Institute of Molecular Cardiovascular Research (Z.W., J.J.), Rheinisch-Westfälische Technische Hochschule Aachen University, Germany.
Department of Radiology (C.K.), Rheinisch-Westfälische Technische Hochschule Aachen University, Germany.
Circ Res. 2023 Apr 14;132(8):1084-1100. doi: 10.1161/CIRCRESAHA.123.321765. Epub 2023 Apr 13.

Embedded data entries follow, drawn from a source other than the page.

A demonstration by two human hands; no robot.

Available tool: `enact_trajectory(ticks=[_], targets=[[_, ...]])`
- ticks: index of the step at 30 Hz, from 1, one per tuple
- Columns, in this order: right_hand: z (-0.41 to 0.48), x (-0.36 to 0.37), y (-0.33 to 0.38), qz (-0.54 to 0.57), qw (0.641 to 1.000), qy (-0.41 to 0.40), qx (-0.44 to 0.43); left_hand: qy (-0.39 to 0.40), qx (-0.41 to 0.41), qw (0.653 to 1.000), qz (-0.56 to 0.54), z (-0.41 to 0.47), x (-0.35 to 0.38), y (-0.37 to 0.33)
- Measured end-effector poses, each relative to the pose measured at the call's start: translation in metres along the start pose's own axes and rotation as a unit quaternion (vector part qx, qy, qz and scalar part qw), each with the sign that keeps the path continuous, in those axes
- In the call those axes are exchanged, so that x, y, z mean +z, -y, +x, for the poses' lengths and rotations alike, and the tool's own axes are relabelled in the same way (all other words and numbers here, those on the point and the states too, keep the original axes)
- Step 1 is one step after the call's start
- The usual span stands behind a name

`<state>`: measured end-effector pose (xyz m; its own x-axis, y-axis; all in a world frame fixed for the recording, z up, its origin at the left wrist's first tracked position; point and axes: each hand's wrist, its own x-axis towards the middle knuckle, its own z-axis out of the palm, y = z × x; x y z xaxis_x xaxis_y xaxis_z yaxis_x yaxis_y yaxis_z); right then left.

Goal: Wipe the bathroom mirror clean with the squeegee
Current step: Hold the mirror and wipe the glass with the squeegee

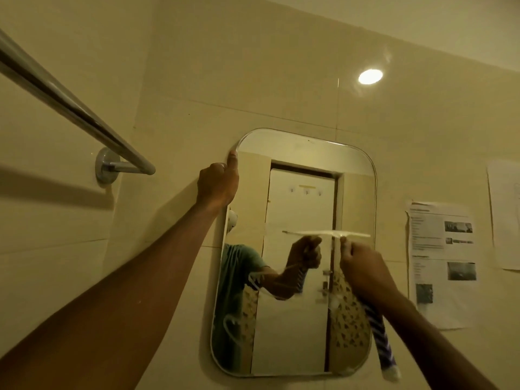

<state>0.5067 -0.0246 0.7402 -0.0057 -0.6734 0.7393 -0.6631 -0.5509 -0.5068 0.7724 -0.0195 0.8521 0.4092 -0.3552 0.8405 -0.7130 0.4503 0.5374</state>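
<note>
A rounded rectangular mirror (295, 319) hangs on the tiled wall. My left hand (218, 184) grips its upper left edge, thumb pointing up along the rim. My right hand (363, 271) holds a pale squeegee (329, 234), whose horizontal blade lies against the glass across the mirror's right half, about mid-height. Thin soapy streaks mark the lower left glass. A striped blue and white strip (384, 342) hangs down under my right wrist. The mirror reflects a door, my arm and the squeegee.
A chrome towel rail (70, 108) juts from the left wall at upper left, close to my left arm. Printed paper sheets (441, 263) are taped to the wall right of the mirror. A lamp's reflection (370, 76) glows on the tiles above.
</note>
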Motion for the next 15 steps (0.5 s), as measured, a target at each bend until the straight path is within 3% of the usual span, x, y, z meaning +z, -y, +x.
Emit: enact_trajectory(ticks=[7, 15], targets=[[0.111, -0.063, 0.058, 0.008, 0.995, -0.099, -0.019, -0.009, 0.021, 1.000, 0.007, -0.002, 0.000, 0.003], [0.015, -0.003, -0.011, 0.011, 0.999, -0.016, 0.029, -0.006, 0.018, 1.000, -0.013, -0.003, 0.000, 0.005]])
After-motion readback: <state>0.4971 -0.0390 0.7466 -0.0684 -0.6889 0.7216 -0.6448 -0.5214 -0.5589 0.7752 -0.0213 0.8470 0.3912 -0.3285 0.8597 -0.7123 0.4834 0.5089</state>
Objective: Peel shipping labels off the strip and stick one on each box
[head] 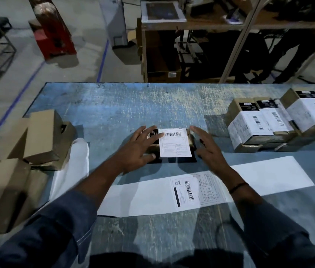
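At frame centre, on the counter [114, 105]:
Box [190, 141]: label [175, 143] on top.
Left hand [139, 149]: fingers spread, resting on box.
Right hand [207, 149]: fingers spread, holding nothing, beside box.
Strip [149, 196]: lower centre.

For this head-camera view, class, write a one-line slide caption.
Both hands flank a freshly labelled box; one label remains on the strip.

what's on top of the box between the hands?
A white shipping label with a barcode covers most of the box. A black printed patch shows at its left end, partly under the left hand fingers. The right hand is beside it.
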`<state>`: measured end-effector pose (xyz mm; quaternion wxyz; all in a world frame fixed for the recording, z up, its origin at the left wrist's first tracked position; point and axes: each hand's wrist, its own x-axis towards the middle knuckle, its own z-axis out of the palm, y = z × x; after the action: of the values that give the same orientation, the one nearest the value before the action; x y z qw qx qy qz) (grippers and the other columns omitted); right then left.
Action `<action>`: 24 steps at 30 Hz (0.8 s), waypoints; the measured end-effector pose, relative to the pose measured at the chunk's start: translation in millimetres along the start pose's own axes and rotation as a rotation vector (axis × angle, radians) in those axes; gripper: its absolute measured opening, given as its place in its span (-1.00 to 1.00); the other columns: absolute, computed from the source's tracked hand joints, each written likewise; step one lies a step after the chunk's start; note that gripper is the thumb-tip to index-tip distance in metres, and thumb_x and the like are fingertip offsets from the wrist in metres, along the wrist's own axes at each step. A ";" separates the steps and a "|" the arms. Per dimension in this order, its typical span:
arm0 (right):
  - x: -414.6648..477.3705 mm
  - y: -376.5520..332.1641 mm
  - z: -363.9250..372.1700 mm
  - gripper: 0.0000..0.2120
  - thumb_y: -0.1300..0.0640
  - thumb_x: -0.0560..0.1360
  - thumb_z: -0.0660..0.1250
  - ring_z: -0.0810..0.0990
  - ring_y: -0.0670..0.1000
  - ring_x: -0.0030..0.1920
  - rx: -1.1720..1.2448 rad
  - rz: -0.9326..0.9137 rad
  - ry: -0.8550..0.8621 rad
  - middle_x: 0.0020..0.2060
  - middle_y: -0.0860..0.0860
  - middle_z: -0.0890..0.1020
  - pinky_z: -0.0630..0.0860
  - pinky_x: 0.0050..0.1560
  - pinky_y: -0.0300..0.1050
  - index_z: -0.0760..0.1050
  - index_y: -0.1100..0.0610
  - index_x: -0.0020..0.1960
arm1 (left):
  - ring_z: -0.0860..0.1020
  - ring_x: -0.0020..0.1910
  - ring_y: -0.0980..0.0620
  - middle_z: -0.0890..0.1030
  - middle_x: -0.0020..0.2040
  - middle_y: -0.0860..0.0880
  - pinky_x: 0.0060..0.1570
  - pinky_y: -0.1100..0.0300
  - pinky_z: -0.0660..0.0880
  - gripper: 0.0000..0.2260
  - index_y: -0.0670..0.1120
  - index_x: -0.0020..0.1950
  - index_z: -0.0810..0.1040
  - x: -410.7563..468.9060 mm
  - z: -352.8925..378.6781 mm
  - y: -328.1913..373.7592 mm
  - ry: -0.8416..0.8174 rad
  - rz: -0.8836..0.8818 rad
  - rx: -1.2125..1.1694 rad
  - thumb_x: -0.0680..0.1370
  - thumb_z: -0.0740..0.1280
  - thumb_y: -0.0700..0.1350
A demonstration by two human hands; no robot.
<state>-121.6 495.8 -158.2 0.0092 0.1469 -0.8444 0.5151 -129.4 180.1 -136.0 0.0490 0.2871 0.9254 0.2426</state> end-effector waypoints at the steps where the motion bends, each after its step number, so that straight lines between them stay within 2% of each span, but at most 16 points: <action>1: -4.3 -1.7 -0.9 -0.25 0.32 0.49 0.28 0.22 0.01 0.59 -0.060 -0.026 -0.030 0.57 -0.08 0.31 0.18 0.58 0.18 0.26 -0.20 0.57 | -0.12 0.66 -0.10 -0.03 0.69 0.09 0.54 -0.04 -0.05 -0.27 0.18 0.67 0.07 -1.1 2.6 0.5 -0.046 -0.015 0.028 0.55 0.31 0.17; 2: -6.1 -3.8 -1.7 -0.23 0.28 0.50 0.33 0.15 0.01 0.62 -0.158 -0.060 -0.077 0.61 -0.09 0.23 0.14 0.59 0.20 0.20 -0.13 0.61 | -0.13 0.66 -0.12 -0.05 0.69 0.08 0.53 -0.05 -0.04 -0.21 0.19 0.67 0.03 0.4 5.8 -0.5 -0.055 -0.035 0.069 0.52 0.35 0.20; 4: -2.8 -5.2 -1.5 -0.13 0.07 0.51 0.46 -0.03 0.03 0.65 -0.413 -0.093 -0.168 0.66 -0.14 0.01 0.04 0.60 0.20 0.03 -0.11 0.66 | -0.02 0.64 -0.17 0.01 0.69 0.03 0.55 -0.11 0.08 -0.18 0.17 0.68 0.05 7.9 8.6 2.2 -0.004 -0.051 0.160 0.52 0.38 0.27; 6: 5.7 -5.1 2.1 -0.05 -0.09 0.47 0.52 -0.10 0.06 0.66 -0.590 -0.162 -0.174 0.66 -0.13 -0.10 0.05 0.58 0.17 0.01 -0.11 0.66 | 0.15 0.57 -0.20 0.18 0.65 -0.01 0.49 -0.16 0.28 -0.25 0.13 0.66 0.17 15.8 7.8 5.1 0.057 -0.039 0.206 0.54 0.42 0.15; 8: 16.4 -1.5 5.3 -0.07 -0.04 0.44 0.57 -0.01 0.08 0.65 -0.619 -0.231 -0.148 0.66 -0.10 0.02 0.18 0.56 0.24 0.12 -0.09 0.64 | 0.26 0.49 -0.16 0.31 0.58 0.01 0.36 -0.12 0.42 -0.32 0.14 0.63 0.25 20.6 5.3 5.4 0.095 -0.032 0.209 0.54 0.41 -0.01; 9: 20.6 0.2 5.8 -0.11 0.04 0.43 0.59 0.06 0.08 0.64 -0.585 -0.235 -0.145 0.65 -0.10 0.12 0.24 0.53 0.27 0.19 -0.09 0.62 | 0.27 0.46 -0.14 0.32 0.57 0.04 0.31 -0.10 0.45 -0.35 0.17 0.62 0.27 20.9 3.5 4.7 0.092 -0.030 0.205 0.55 0.39 -0.02; 11: 24.9 -0.5 5.9 -0.24 0.13 0.45 0.57 0.21 0.05 0.59 -0.473 -0.232 -0.130 0.58 -0.10 0.31 0.29 0.49 0.25 0.33 -0.08 0.56 | 0.30 0.43 -0.07 0.34 0.54 0.11 0.25 -0.06 0.47 -0.44 0.26 0.58 0.29 19.6 -2.8 0.1 0.046 -0.029 0.128 0.58 0.31 0.07; 13: 24.1 -12.5 4.3 -0.50 0.05 0.53 0.50 0.40 -0.03 0.48 -0.326 -0.226 -0.071 0.43 -0.09 0.51 0.36 0.45 0.15 0.50 -0.05 0.44 | 0.42 0.36 0.07 0.46 0.47 0.18 0.26 0.04 0.45 -0.57 0.29 0.50 0.42 17.5 -17.9 -3.1 -0.028 -0.072 -0.114 0.62 0.24 0.20; 15: 25.4 -30.4 1.0 -0.68 -0.03 0.55 0.47 0.54 -0.11 0.31 -0.184 -0.143 -0.027 0.23 -0.14 0.64 0.47 0.35 0.05 0.61 -0.06 0.30 | 0.56 0.21 0.21 0.62 0.29 0.20 0.17 0.18 0.47 -0.66 0.23 0.35 0.60 16.3 -32.8 -0.7 -0.052 -0.143 -0.319 0.62 0.28 0.26; 18: 32.4 -47.4 1.4 -0.75 -0.07 0.53 0.49 0.66 -0.09 0.15 -0.025 0.014 -0.112 0.07 -0.13 0.72 0.57 0.22 0.09 0.68 -0.02 0.16 | 0.63 0.10 0.15 0.70 0.15 0.09 0.04 0.21 0.46 -0.78 0.03 0.21 0.71 19.1 -32.8 4.9 0.071 -0.189 -0.321 0.66 0.35 0.05; 21: 34.9 -47.1 2.6 -0.73 -0.08 0.52 0.47 0.68 -0.03 0.14 0.052 0.050 -0.110 0.08 -0.09 0.72 0.59 0.20 0.15 0.68 -0.01 0.17 | 0.63 0.13 0.18 0.69 0.17 0.11 0.07 0.23 0.49 -0.80 0.04 0.24 0.68 18.4 -27.3 14.6 0.117 -0.150 -0.396 0.65 0.38 0.01; 24: 29.4 -47.2 -2.6 -0.69 0.05 0.53 0.50 0.64 -0.12 0.19 0.050 0.020 -0.208 0.16 -0.13 0.69 0.57 0.21 -0.09 0.64 0.01 0.26 | 0.60 0.21 0.25 0.64 0.26 0.21 0.16 0.32 0.51 -0.57 0.15 0.38 0.59 13.7 -23.6 19.6 0.036 -0.016 -0.360 0.52 0.53 0.11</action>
<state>-137.9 470.9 -111.1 -0.0874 0.1914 -0.8291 0.5181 -136.2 191.8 -105.3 0.0851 0.2619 0.8699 0.4092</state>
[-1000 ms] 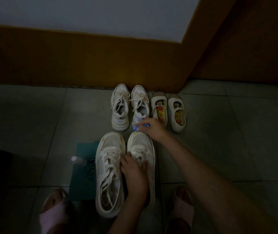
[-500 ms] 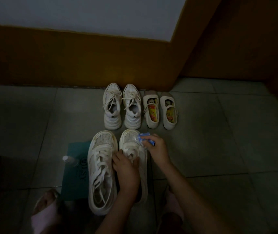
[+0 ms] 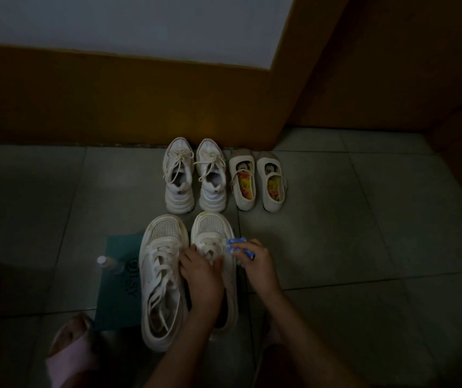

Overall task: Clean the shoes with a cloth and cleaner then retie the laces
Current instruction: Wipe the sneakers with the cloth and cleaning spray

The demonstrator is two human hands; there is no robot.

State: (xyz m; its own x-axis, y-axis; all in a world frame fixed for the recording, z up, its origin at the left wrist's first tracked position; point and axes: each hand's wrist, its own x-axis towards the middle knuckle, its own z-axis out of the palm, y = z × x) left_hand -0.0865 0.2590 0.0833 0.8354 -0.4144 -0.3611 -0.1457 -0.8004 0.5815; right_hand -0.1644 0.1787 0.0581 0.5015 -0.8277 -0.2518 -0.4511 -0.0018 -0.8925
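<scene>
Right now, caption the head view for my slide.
Left hand steadies a white sneaker while right hand holds blue cloth against its side.

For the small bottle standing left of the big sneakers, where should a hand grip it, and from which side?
Likely around its clear body below the white cap, from the left: the bottle stands upright and the large sneaker sits close on its right.

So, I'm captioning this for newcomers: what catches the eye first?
The left hand holds a cream lace-up sneaker at centre front while the right hand presses a blue patterned cloth to its side. Its matching sneaker stands beside it; white sneakers and cartoon-lined strap shoes line the brown wall behind.
</scene>
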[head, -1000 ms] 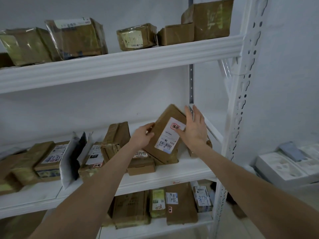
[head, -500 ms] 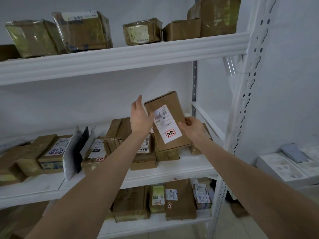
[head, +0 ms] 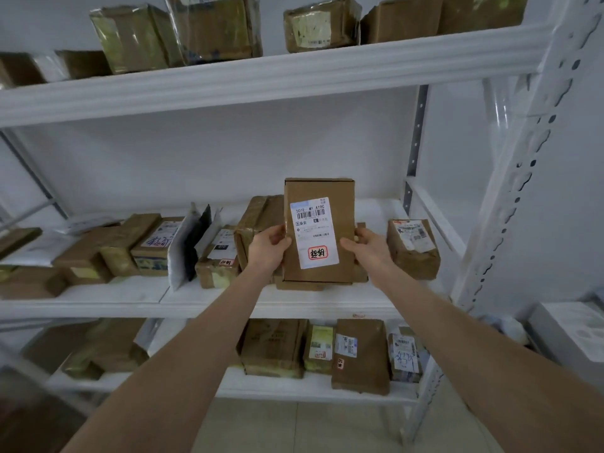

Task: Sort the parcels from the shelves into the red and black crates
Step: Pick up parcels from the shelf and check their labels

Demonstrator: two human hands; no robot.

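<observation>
A brown cardboard parcel (head: 318, 192) with a white label and a red-framed stamp stands upright in front of the middle shelf (head: 209, 304). My left hand (head: 266, 248) grips its left edge and my right hand (head: 367, 246) grips its right edge, thumbs on the front face. The parcel is held off the shelf, label toward me. Neither the red crate nor the black crate is in view.
Several taped brown parcels lie on the middle shelf, one (head: 413, 248) just right of my hands. More parcels fill the top shelf (head: 261, 76) and bottom shelf (head: 294, 384). A perforated white upright (head: 516, 197) stands right; white moulded trays (head: 568, 328) beyond it.
The parcel was lifted from its tilted rest on the shelf, turned upright with the label facing me, and both hands shifted to grip its two side edges.
</observation>
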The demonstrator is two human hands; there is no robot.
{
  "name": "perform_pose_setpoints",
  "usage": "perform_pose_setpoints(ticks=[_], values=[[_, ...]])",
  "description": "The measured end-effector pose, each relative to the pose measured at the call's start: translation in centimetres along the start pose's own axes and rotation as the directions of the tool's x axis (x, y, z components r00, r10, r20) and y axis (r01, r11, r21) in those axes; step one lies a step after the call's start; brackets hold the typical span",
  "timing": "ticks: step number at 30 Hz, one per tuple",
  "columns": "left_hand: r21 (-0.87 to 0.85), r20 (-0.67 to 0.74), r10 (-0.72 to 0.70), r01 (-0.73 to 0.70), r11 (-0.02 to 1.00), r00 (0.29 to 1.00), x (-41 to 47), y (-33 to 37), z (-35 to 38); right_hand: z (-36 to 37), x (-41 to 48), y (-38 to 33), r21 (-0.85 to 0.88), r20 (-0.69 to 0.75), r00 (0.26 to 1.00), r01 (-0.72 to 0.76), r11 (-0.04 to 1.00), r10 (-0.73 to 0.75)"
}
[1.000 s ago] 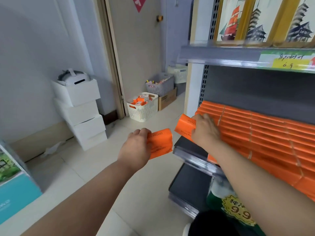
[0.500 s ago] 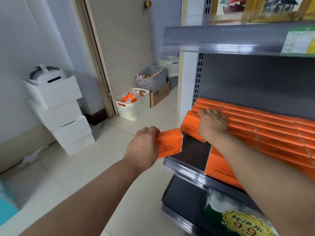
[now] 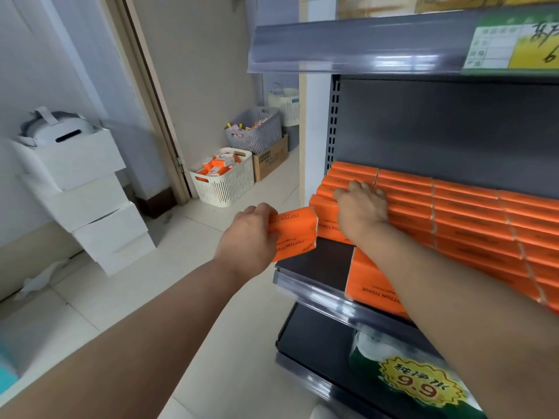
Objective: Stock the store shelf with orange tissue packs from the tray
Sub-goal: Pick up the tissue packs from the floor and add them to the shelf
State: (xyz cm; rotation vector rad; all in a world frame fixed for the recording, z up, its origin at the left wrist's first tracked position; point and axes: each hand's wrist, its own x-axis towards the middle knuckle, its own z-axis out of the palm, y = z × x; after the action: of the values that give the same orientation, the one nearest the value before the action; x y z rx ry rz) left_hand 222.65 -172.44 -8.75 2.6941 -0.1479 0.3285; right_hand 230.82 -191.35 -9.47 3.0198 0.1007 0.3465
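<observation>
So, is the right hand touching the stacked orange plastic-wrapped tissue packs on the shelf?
Touching. The head view shows the right hand lying palm-down on the stacked orange plastic-wrapped tissue packs, pressed flat with no gap.

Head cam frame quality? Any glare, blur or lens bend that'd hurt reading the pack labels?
Head view: wide-angle bend in the door frame; glare streaks on the upper price strip; the price tag there is smeared; print on the tissue pack in the left hand reads sharp; stacked packs under the right hand evenly lit.

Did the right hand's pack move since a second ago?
Yes: the pack under the right hand went right, in against the stack.
</observation>
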Motion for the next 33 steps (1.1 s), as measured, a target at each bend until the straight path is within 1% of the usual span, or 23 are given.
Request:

The identification of mediators for physiologic processes, correlation of molecular processes, or even pathophysiological processes within a single organ such as the kidney or heart has been extensively studied to answer specific research questions using organ-centered approaches in the past 50 years. However, it has become evident that these approaches do not adequately complement each other and display a distorted single-disease progression, lacking holistic multilevel/multidimensional correlations. Holistic approaches have become increasingly significant in understanding and uncovering high dimensional interactions and molecular overlaps between different organ systems in the pathophysiology of multimorbid and systemic diseases like cardiorenal syndrome because of pathological heart-kidney crosstalk. Holistic approaches to unraveling multimorbid diseases are based on the integration, merging, and correlation of extensive, heterogeneous, and multidimensional data from different data sources, both -omics and nonomics databases. These approaches aimed at generating viable and translatable disease models using mathematical, statistical, and computational tools, thereby creating first computational ecosystems. As part of these computational ecosystems, systems medicine solutions focus on the analysis of -omics data in single-organ diseases. However, the data-scientific requirements to address the complexity of multimodality and multimorbidity reach far beyond what is currently available and require multiphased and cross-sectional approaches. These approaches break down complexity into small and comprehensible challenges. Such holistic computational ecosystems encompass data, methods, processes, and interdisciplinary knowledge to manage the complexity of multiorgan crosstalk. Therefore, this review summarizes the current knowledge of kidney-heart crosstalk, along with methods and opportunities that arise from the novel application of computational ecosystems providing a holistic analysis on the example of kidney-heart crosstalk.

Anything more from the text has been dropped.